■ Assigned task
Everything from the first line of the records below through the line containing "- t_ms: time" is to be retyped exactly; leave out the rest.

■ Exercise material
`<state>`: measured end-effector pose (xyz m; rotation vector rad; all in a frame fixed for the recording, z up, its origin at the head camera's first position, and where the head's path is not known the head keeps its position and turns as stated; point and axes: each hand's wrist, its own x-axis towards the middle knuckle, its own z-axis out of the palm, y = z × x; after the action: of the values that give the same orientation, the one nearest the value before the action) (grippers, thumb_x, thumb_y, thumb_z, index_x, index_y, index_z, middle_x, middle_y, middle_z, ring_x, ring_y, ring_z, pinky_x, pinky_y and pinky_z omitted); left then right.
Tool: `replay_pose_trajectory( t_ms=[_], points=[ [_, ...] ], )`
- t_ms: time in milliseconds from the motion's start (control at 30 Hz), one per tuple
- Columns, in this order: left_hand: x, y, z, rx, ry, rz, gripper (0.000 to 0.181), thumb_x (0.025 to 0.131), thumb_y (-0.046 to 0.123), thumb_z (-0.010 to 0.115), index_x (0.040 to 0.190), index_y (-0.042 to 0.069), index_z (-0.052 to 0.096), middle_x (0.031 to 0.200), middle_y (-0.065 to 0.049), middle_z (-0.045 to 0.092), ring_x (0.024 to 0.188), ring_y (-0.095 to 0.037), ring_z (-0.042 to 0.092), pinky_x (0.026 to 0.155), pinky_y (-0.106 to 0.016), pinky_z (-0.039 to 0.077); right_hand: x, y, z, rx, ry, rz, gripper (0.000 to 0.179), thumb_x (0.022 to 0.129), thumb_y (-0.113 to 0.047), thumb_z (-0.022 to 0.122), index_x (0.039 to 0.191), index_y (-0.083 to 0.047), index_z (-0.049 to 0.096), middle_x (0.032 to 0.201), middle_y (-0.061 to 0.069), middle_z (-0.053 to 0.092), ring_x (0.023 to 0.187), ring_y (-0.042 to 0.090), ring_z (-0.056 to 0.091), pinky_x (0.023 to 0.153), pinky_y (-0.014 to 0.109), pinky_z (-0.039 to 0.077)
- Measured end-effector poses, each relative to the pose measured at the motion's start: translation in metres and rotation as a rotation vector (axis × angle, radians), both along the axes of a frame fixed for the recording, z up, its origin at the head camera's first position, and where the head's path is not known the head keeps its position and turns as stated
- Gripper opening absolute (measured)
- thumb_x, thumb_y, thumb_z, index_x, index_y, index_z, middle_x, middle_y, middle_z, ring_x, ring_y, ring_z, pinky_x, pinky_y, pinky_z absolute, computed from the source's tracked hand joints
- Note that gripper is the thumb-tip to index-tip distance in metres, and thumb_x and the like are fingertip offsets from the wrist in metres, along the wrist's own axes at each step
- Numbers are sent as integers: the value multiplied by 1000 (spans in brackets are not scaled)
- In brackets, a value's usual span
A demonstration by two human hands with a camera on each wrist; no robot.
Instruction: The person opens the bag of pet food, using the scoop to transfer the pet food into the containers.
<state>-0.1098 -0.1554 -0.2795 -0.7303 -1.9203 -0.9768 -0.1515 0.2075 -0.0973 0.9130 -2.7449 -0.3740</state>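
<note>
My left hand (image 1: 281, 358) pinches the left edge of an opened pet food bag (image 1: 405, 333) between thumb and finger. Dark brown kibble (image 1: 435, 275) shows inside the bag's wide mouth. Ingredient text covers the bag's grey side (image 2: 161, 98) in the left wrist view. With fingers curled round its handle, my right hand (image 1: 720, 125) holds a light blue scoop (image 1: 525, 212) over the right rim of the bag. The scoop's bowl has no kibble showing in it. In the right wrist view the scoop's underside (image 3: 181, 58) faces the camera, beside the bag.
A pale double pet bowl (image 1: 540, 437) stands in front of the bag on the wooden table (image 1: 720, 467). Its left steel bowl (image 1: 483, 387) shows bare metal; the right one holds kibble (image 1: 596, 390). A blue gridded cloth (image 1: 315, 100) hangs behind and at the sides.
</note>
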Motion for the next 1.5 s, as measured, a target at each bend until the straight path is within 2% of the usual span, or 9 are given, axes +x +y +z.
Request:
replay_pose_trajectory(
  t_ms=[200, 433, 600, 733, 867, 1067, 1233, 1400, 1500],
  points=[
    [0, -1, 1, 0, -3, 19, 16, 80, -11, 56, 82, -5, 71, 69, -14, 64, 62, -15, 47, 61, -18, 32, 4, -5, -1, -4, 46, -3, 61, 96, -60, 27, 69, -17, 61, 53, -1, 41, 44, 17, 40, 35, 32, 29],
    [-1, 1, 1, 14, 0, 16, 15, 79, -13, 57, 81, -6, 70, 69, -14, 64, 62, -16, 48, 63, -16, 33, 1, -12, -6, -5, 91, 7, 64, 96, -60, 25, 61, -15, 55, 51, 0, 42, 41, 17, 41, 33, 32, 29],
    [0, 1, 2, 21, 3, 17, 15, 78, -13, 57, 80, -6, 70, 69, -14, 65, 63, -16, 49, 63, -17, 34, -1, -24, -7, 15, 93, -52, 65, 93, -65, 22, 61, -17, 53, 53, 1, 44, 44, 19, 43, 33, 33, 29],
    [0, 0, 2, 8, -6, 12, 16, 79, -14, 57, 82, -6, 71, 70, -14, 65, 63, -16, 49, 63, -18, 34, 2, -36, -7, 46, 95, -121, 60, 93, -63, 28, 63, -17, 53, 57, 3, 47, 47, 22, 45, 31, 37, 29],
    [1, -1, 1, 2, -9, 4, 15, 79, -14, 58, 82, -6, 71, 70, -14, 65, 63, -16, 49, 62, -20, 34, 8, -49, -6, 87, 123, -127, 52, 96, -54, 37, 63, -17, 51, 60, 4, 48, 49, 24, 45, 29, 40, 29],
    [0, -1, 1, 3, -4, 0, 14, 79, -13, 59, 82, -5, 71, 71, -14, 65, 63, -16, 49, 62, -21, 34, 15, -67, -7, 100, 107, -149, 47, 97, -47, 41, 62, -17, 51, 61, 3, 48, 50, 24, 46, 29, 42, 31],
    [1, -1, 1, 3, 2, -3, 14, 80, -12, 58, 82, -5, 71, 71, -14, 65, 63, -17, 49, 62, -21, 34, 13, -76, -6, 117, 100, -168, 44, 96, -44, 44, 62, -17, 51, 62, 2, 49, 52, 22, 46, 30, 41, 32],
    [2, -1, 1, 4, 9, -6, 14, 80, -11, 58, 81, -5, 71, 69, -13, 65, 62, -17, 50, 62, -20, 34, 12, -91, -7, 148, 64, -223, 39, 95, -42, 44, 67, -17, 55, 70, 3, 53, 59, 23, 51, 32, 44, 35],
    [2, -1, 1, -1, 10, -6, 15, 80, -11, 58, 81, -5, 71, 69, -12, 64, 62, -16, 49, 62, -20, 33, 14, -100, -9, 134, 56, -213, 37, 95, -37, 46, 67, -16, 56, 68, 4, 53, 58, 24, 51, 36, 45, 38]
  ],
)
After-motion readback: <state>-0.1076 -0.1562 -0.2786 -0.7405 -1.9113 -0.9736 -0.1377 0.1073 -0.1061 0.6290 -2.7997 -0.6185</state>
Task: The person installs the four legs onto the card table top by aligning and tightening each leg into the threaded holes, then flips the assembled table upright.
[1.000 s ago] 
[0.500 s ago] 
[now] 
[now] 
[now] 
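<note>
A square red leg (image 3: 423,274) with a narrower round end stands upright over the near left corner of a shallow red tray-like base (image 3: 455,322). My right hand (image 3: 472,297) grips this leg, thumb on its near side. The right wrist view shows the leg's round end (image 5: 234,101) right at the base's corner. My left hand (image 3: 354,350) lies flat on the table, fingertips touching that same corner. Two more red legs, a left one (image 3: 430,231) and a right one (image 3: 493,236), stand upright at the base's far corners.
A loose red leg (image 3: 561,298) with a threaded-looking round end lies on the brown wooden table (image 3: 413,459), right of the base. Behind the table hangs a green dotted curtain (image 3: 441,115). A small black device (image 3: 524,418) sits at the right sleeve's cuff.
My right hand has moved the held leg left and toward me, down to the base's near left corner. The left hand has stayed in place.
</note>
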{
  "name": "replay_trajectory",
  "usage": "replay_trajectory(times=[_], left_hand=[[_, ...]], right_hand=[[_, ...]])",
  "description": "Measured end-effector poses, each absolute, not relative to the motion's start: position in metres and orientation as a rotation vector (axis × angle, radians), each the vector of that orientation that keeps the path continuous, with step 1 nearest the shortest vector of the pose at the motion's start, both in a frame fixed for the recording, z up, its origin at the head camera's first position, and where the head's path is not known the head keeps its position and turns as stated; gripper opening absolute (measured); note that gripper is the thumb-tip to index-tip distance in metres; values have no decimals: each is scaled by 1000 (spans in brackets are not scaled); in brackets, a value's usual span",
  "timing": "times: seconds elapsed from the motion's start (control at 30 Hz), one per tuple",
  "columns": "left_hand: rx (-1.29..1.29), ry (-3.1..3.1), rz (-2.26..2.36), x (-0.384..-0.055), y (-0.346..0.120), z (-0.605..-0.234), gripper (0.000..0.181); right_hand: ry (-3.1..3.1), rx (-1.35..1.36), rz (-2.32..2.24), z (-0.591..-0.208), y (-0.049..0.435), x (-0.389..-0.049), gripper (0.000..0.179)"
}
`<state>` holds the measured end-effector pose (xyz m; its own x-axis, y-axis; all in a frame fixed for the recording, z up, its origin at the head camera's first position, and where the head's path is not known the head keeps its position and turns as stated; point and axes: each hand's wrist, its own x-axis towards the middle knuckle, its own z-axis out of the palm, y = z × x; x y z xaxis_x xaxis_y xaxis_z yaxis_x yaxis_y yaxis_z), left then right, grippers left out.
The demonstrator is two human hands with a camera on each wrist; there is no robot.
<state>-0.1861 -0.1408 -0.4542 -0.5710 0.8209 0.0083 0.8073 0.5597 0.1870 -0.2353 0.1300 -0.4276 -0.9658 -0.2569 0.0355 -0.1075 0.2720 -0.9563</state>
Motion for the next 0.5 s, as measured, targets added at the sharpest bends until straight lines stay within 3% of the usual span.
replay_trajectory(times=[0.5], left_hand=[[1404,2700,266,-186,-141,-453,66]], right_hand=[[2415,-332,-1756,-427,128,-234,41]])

■ Response box
`<state>`: measured end-effector pose (xyz m; rotation vector rad; all in a frame fixed for the recording, z up, its origin at the head camera's first position, and where the head's path is not known the head keeps its position and turns as stated; point and axes: each hand's wrist, its own x-axis towards the middle knuckle, its own z-axis out of the palm, y = z × x; after the action: of the values that give the same orientation, the one nearest the value before the action) (grippers, thumb_x, thumb_y, thumb_z, index_x, index_y, index_z, middle_x, middle_y, middle_z, ring_x, ring_y, ring_z, pinky_x, pinky_y and pinky_z omitted); left then right.
Tool: `replay_pose_trajectory( t_ms=[_], points=[ [_, ...] ], )`
- t_ms: time in milliseconds from the motion's start (control at 30 Hz), one per tuple

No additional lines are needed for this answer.